Terry Wallis, who spontaneously regained his ability to speak after a traumatic brain injury left him virtually unresponsive for 19 years and who then became the subject of a major study that showed how a damaged brain can heal itself, died March 29 in rehab. A facility in Cersei, a sarcophagus was 57 years old.
His brother, George Wallis, said he had pneumonia and heart problems and confirmed his death.
Terry Wallis was 19 when the pickup truck he was riding with two friends skidded off a bridge in the Ozark Mountains of northern Arkansas and landed upside down in a dry riverbed. The accident left him in a coma for a brief period, then in a continuous coma for several months. One friend died. The other recovered.

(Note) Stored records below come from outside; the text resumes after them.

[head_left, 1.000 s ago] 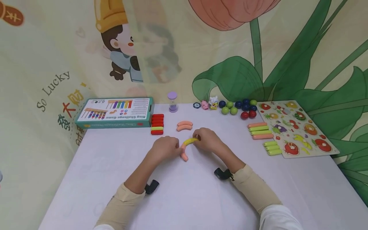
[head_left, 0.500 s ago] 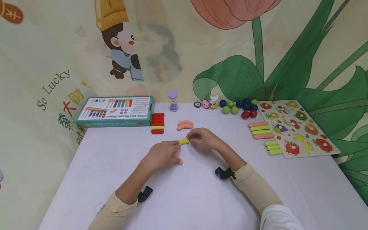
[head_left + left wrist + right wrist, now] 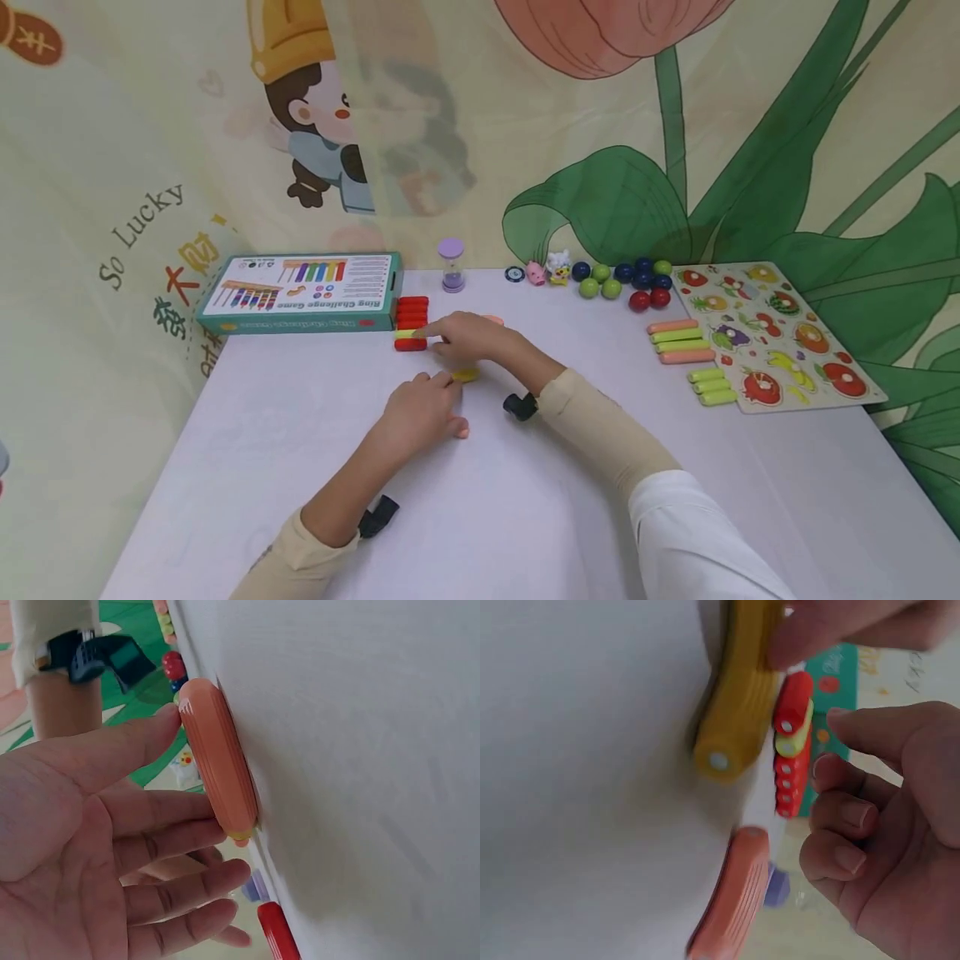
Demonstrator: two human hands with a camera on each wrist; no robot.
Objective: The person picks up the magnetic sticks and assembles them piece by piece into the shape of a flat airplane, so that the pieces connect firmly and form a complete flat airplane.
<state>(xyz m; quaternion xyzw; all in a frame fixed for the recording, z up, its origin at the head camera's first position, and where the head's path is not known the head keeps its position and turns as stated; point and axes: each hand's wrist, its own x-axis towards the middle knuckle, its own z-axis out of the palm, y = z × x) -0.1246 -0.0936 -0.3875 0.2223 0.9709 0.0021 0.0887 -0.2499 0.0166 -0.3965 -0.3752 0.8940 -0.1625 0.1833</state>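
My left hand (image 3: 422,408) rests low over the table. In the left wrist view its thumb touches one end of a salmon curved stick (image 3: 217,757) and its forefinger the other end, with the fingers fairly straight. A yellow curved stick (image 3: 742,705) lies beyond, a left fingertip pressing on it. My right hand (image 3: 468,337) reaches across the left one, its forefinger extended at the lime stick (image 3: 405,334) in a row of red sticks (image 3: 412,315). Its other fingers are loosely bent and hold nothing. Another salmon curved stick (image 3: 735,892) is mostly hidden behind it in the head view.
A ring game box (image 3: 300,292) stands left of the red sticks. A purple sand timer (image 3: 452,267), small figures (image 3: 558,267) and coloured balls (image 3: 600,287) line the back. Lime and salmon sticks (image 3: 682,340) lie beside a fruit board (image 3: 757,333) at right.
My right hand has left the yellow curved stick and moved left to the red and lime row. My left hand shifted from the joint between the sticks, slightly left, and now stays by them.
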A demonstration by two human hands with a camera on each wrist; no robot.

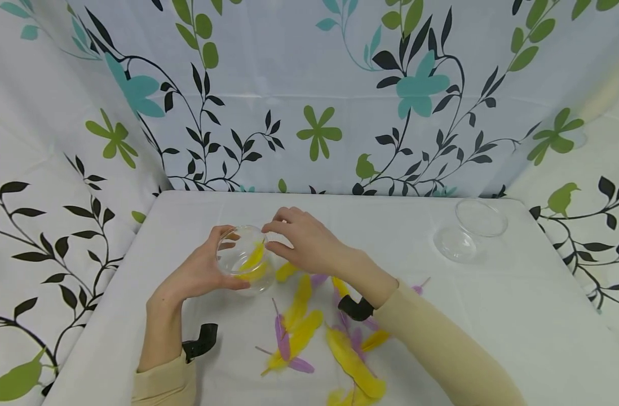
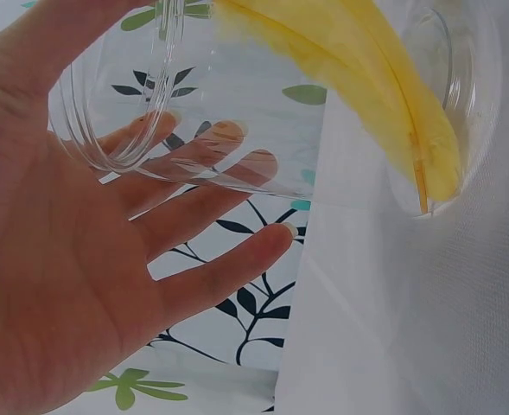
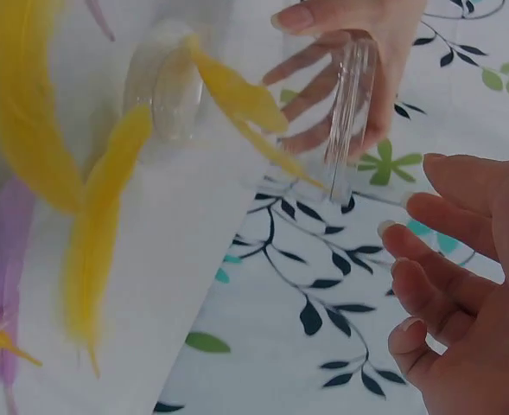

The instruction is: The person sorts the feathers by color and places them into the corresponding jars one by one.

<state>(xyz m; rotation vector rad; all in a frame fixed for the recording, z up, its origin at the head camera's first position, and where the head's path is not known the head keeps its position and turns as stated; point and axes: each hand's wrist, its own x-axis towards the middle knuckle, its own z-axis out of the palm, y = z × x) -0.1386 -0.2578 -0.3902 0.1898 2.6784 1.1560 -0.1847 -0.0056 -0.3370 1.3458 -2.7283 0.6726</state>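
Left hand [image 1: 200, 270] holds the jar [image 1: 233, 260]; right hand [image 1: 304, 238], fingers loosely curved, just beside its rim [image 1: 243, 226].

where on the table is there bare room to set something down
Bare: front right, between the right sleeve and the table's right edge; also between the right hand and the clear container. Crowded: on the near side of the jar in the left hand, where yellow and purple feathers lie.

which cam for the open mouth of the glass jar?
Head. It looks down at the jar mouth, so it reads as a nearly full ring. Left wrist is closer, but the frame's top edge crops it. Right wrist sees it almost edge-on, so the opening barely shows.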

Until 2003, Mr. Wallis lay in a nursing home in a state of minimal consciousness, able to track objects with his eyes or the blink of an eye upon command.

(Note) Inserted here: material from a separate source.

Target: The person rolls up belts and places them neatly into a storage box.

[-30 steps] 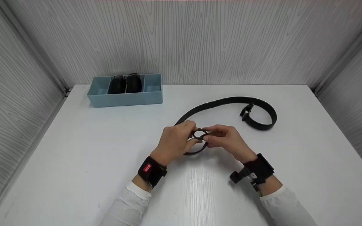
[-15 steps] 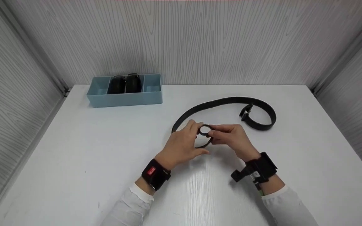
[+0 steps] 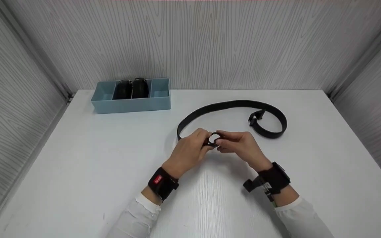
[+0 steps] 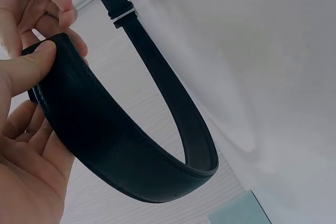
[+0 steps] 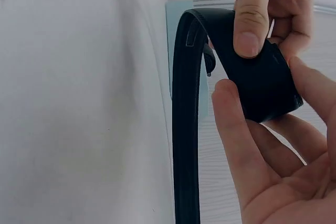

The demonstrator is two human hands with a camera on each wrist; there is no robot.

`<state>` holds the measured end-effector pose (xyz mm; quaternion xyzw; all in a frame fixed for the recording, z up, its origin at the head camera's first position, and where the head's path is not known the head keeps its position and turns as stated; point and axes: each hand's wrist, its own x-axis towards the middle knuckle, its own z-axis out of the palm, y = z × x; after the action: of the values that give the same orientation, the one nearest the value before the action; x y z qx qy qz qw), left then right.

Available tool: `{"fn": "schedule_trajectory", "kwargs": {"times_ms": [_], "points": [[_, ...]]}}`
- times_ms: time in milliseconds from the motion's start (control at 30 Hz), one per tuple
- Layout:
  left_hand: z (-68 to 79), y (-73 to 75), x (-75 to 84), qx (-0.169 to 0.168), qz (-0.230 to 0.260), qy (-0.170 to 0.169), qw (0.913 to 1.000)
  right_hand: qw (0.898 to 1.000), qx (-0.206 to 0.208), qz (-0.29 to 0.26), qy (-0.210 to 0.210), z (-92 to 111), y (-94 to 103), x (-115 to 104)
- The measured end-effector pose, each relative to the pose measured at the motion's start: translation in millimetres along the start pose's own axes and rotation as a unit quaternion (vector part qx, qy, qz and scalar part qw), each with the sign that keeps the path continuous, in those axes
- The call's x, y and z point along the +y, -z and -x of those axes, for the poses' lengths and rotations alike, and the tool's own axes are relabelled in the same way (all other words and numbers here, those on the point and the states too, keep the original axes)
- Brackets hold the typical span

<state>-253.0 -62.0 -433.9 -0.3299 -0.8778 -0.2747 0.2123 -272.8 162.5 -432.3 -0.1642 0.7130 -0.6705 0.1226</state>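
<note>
A black leather belt [image 3: 223, 105] lies on its edge in a wide curve on the table. Its buckle end [image 3: 256, 116] loops round at the right. The other end is rolled into a small coil [image 5: 268, 82], held between both hands above the tabletop. From the left, my left hand [image 3: 188, 149] pinches the coil; its thumb lies on the strap in the left wrist view. My right hand [image 3: 241, 147] pinches the coil's right side between thumb and fingers. Part of the strap is hidden behind the left hand.
At the back left stands a light blue divided tray [image 3: 131, 106]. Two dark rounded items [image 3: 140, 88] sit in its middle compartments. Wood-grain panels [image 3: 197, 43] enclose the white table [image 3: 94, 158] at the back and both sides.
Half a second ago my left thumb stood away from the coil; now it is back on it. The strap's front loop has drawn in, and the buckle end has slid slightly left.
</note>
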Motion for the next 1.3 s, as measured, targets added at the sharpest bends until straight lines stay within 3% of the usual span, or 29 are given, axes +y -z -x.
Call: {"fn": "schedule_trajectory", "kwargs": {"times_ms": [100, 233, 333, 467, 533, 600, 667, 700, 767, 867, 933, 1000, 1100, 1300], "points": [[-1.1, 1.7, -2.9, 0.007, -0.014, -0.014, 0.9998, 1.0, -0.007, -0.007, -0.008, 0.1, 1.3, -0.1], [-3.4, 3.4, -6.0, 0.037, -0.086, -0.015, 0.9955, 0.999, -0.016, -0.012, -0.026, -0.3, 3.4, 0.0], [-3.8, 2.9, -6.3, 0.084, -0.128, 0.009, 0.9882, 0.999, -0.018, -0.024, -0.029, -1.0, 4.1, -0.1], [-1.9, -0.7, -5.3, 0.14, -0.143, 0.048, 0.9786, 0.998, 0.007, -0.054, -0.022, -0.9, 4.2, -0.4], [-0.6, -2.1, -4.1, 0.136, -0.128, 0.066, 0.9801, 0.997, 0.023, -0.065, -0.017, -0.7, 3.7, -0.2], [0.0, -1.9, -2.0, 0.107, -0.089, 0.089, 0.9862, 0.997, 0.036, -0.069, -0.01, -0.9, 2.4, 0.4], [-0.5, 0.2, 0.5, 0.067, -0.014, 0.127, 0.9896, 0.996, 0.045, -0.074, -0.005, -1.2, 0.5, 1.7], [-1.3, 1.8, 1.6, 0.045, 0.032, 0.149, 0.9873, 0.996, 0.049, -0.076, -0.002, -1.4, -0.7, 2.5], [-3.2, 5.3, 2.8, 0.008, 0.123, 0.197, 0.9727, 0.995, 0.057, -0.077, 0.006, -1.8, -3.0, 4.2], [-5.7, 10.6, 3.2, -0.023, 0.235, 0.262, 0.9358, 0.994, 0.069, -0.078, 0.014, -1.6, -6.6, 5.5], [-6.8, 12.7, 3.2, -0.029, 0.279, 0.294, 0.9136, 0.994, 0.076, -0.076, 0.017, -1.3, -8.3, 6.1], [-7.3, 13.3, 2.9, -0.026, 0.304, 0.316, 0.8984, 0.994, 0.079, -0.076, 0.017, -1.2, -10.3, 6.9], [-7.5, 12.3, 2.3, -0.019, 0.321, 0.334, 0.8862, 0.993, 0.083, -0.077, 0.013, -1.4, -13.2, 8.4], [-7.1, 8.0, 0.6, -0.003, 0.332, 0.35, 0.8759, 0.993, 0.084, -0.085, 0.003, -1.8, -17.2, 9.5]]}}
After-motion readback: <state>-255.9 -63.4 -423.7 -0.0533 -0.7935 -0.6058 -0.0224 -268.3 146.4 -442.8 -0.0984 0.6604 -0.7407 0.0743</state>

But on June 11, 2003, he actually came back into the world when he saw his mother, Angel, suddenly saying, “Mom.” At the sight of the woman he was told was his adult daughter, Amber, who was six weeks old at the time of the accident, he said, “You are beautiful,” and told her he loved her.
“Within three days, of saying ‘Mom’ and ‘Pepsi,’ he regained verbal fluency,” said Dr. Nicholas Schiff, M.D., professor of neurology and neuroscience at Weill Cornell Medicine in Manhattan who led the imaging studies for Mr. Nicholas Schiff’s brain. The results were presented. In 2006 in the Journal of Clinical Investigation.
“He was confused,” Dr. Schiff said in a telephone interview of Mr. Wallis’ appearance. “He thought it was still 1984, but other than that he knew all of his family and had such fluency.”
Mr. Wallis’ brain scans – the first ever in a late-recovering patient – revealed changes in the strength of connections visible in the back of the brain, which is thought to have aided his conscious awareness, and in the middle cerebellum, an area involved in motor control, which may be causing the Extremely limited movement in his arms and legs while he was minimally conscious.
Mr. Wallis, who regained more mobility after he awoke, was diagnosed with acute quadriplegia characterized by muscle weakness in his limbs.
“It’s a rhinoceros in the sense that it showed up very late,” said Dr. Schiff. But he added, “We’ll never know why he showed up 19 years later.”
Mr. Wallis’ family believes that regular visits to the house while he was feeling minimally conscious have had an effect. “We think this helped him wake up,” his brother George said.
Mr. Wallis recovered nearly two years before the death of Terri Schiavo, a Florida woman who suffered severe brain damage and fell into a chronic vegetative state when her heart stopped beating in 1990. Her feeding tube was removed after a bitter national debate over patients’ rights.
Terry Wayne Wallis was born on February 4, 1964 in Mariana, Ark, his father, Jerry, was a mechanic and farmer. His mother, Angel (Marshall) Wallis, worked in a shirt factory.
At the time of the accident, Mr. Wallis was working as an auto mechanic, and his brother said, “He was a bit wild and living on the edge, doing what he could do to enjoy life.”
After Terry woke up in 2003, his father said in an interview, “He enjoyed courting the nurses and could move his arms and legs but couldn’t get up.”
He added, “He could have talked to us, but time had stopped for him. He remembered people from the time he was devastated.”
George Wallis recalls an incident eight years ago when he took his wife, Lindsey, to visit his brother, who by then was more than a decade old.
“My wife is a little younger than me, and my mom said, ‘Terry, do you know who this is?'” This is Lindsey. Mr. Wallis said. ‘She’s too pretty and too big for him,’ said Terry. ‘He thought I was still twelve.’
Until he was transferred to the rehab facility eight months ago, Mr. Wallis has spent nearly all of the past 19 years at his parents’ home, in the care of family members, including his daughter and mother, who died in 2018. “She was the glue,” his brother George said. , “The Absolute Savior.”
In addition to his brother George, his daughter, and his father, Mr. Wallis is survived by another brother, Perry; sister of Tami Bazi; and three grandchildren. His marriage to Sandy Wallis ended in divorce.
Dr. Schiff said that Mr. Wallis and the other patients “continue to teach us” about the brain’s ability to deal with trauma.
“I believe Terry’s legacy of neuroscience at the highest level, is to instill our enduring, undiluted and deep interest in understanding how human consciousness recovers after a serious brain injury,” he said.